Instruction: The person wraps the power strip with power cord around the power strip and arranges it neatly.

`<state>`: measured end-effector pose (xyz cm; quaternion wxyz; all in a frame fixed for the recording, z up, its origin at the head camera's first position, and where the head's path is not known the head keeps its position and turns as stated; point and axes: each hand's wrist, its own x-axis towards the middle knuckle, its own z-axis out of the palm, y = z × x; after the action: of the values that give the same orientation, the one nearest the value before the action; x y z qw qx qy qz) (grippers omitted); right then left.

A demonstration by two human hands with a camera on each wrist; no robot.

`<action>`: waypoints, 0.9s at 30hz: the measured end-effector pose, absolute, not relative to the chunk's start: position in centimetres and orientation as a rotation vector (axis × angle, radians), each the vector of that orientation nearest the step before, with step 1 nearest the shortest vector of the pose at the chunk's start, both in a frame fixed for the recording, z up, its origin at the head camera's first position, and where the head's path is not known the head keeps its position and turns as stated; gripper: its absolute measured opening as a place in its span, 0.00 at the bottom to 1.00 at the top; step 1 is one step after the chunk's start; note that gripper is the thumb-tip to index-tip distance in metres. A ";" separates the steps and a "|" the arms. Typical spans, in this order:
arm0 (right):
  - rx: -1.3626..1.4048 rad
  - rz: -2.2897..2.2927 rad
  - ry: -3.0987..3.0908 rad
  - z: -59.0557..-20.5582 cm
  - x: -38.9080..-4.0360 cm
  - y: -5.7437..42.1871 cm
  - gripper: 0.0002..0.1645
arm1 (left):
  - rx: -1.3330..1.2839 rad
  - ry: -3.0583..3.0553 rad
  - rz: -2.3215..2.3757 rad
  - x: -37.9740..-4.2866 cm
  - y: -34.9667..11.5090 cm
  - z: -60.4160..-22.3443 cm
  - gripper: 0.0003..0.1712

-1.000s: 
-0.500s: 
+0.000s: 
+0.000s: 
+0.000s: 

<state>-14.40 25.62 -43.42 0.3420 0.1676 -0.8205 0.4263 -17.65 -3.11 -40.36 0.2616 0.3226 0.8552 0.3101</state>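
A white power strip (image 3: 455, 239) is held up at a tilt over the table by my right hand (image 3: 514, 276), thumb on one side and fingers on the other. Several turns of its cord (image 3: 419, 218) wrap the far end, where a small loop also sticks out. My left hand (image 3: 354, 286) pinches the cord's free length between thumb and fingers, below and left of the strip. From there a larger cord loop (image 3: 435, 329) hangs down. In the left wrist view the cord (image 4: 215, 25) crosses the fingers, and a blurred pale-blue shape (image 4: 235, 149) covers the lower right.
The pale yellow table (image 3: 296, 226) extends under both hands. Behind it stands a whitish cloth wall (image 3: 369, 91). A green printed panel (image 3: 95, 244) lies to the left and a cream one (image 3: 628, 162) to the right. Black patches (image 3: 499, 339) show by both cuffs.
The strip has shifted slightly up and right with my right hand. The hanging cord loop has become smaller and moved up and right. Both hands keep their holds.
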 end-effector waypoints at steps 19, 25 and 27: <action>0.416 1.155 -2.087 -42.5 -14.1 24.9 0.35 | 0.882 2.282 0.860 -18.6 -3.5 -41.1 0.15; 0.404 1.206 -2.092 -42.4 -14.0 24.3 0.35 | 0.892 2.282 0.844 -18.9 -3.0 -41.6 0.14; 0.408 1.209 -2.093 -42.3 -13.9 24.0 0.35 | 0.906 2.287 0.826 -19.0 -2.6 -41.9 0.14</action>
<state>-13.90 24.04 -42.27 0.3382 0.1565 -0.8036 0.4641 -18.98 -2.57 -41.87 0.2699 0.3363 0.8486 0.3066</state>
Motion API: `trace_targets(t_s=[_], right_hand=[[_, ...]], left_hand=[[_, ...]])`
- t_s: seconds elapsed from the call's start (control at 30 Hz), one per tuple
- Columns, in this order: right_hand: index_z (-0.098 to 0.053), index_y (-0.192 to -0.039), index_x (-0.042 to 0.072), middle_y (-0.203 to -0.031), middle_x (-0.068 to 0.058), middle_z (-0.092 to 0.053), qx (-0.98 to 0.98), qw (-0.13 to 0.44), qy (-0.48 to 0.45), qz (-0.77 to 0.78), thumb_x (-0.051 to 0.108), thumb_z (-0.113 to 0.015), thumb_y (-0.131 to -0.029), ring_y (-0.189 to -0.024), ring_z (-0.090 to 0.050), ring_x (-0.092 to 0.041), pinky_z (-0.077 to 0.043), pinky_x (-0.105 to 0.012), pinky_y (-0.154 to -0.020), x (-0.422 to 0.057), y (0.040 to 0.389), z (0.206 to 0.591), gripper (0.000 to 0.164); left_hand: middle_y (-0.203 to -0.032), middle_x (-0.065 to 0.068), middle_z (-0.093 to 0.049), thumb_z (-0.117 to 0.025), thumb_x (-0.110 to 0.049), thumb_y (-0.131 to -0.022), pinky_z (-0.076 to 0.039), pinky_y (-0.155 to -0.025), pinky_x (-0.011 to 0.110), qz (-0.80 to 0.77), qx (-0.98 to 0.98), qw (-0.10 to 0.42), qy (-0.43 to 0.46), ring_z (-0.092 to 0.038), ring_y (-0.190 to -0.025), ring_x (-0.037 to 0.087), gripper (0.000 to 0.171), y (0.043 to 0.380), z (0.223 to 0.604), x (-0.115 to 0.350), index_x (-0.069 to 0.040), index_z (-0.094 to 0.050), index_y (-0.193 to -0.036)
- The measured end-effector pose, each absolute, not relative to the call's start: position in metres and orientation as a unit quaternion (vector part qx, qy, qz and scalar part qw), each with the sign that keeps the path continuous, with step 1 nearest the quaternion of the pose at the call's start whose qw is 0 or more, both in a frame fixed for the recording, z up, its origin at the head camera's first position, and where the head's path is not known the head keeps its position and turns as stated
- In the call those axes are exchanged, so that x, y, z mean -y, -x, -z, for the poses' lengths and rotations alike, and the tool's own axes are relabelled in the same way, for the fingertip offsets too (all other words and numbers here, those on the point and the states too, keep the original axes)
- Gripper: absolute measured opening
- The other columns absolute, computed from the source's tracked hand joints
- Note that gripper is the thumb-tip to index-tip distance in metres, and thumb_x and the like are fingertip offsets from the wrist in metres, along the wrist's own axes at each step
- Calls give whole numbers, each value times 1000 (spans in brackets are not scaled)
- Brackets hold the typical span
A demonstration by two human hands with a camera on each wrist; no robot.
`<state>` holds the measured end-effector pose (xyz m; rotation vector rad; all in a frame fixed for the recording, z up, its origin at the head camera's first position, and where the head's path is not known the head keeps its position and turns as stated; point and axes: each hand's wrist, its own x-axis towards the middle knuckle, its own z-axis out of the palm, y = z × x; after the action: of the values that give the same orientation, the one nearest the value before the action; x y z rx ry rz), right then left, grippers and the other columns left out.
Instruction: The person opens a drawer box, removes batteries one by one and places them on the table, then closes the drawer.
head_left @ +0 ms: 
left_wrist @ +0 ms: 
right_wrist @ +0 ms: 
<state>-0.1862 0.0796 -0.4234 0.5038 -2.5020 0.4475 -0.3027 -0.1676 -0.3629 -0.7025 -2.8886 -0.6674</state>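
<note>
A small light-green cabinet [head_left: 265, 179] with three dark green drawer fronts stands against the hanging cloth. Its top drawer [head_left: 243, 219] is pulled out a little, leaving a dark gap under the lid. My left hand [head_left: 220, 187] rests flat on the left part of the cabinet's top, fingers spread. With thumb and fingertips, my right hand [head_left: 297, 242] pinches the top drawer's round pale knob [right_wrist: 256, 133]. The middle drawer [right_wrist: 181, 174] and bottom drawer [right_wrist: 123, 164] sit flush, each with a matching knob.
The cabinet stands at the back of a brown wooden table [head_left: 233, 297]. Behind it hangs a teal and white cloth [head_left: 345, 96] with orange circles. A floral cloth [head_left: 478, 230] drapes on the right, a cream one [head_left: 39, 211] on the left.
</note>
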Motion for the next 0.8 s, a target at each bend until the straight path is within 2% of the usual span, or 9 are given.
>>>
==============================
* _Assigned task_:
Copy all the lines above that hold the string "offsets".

* _Output for this exercise_:
- In the call those axes are exchanged, so that x, y, z mean -y, -x, -z, for the poses' lengths and rotations alike, and the tool's own axes are relabelled in the same way, for the fingertip offsets too (all other words and numbers here, those on the point and the states too, keep the original axes)
- Note that gripper is the thumb-tip to index-tip distance in metres, and thumb_x and the like are fingertip offsets from the wrist in metres, along the wrist's own axes at each step

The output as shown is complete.